Your reply should hold only the lines from the records below where "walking" occurs.

[Stored data]
___
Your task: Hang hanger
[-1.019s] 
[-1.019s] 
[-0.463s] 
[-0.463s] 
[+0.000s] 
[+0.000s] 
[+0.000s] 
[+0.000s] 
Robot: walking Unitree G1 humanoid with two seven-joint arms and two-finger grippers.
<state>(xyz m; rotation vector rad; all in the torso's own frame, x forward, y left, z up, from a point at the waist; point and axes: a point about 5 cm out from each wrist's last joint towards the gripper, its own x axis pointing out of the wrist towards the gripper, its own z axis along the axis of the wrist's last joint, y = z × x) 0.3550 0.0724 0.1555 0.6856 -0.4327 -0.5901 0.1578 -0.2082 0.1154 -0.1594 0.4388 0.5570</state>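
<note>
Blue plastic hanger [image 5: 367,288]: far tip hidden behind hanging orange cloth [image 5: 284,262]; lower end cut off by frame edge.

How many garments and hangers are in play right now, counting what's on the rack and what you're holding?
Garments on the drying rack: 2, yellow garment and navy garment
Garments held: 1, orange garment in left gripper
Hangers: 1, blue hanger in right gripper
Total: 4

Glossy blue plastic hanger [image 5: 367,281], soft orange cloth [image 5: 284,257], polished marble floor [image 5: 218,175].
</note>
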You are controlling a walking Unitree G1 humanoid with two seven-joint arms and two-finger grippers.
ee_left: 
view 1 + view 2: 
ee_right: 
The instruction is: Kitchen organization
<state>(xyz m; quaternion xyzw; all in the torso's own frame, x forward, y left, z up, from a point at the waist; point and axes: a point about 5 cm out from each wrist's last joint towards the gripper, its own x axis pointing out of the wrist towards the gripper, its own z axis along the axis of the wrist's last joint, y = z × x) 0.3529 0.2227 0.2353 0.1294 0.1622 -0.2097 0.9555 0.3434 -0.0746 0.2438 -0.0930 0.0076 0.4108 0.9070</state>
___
- _Solved exercise_
Robot: walking Unitree G1 humanoid with two seven-joint arms and two-finger grippers.
You are controlling a walking Unitree G1 humanoid with two seven-joint arms and two-finger grippers.

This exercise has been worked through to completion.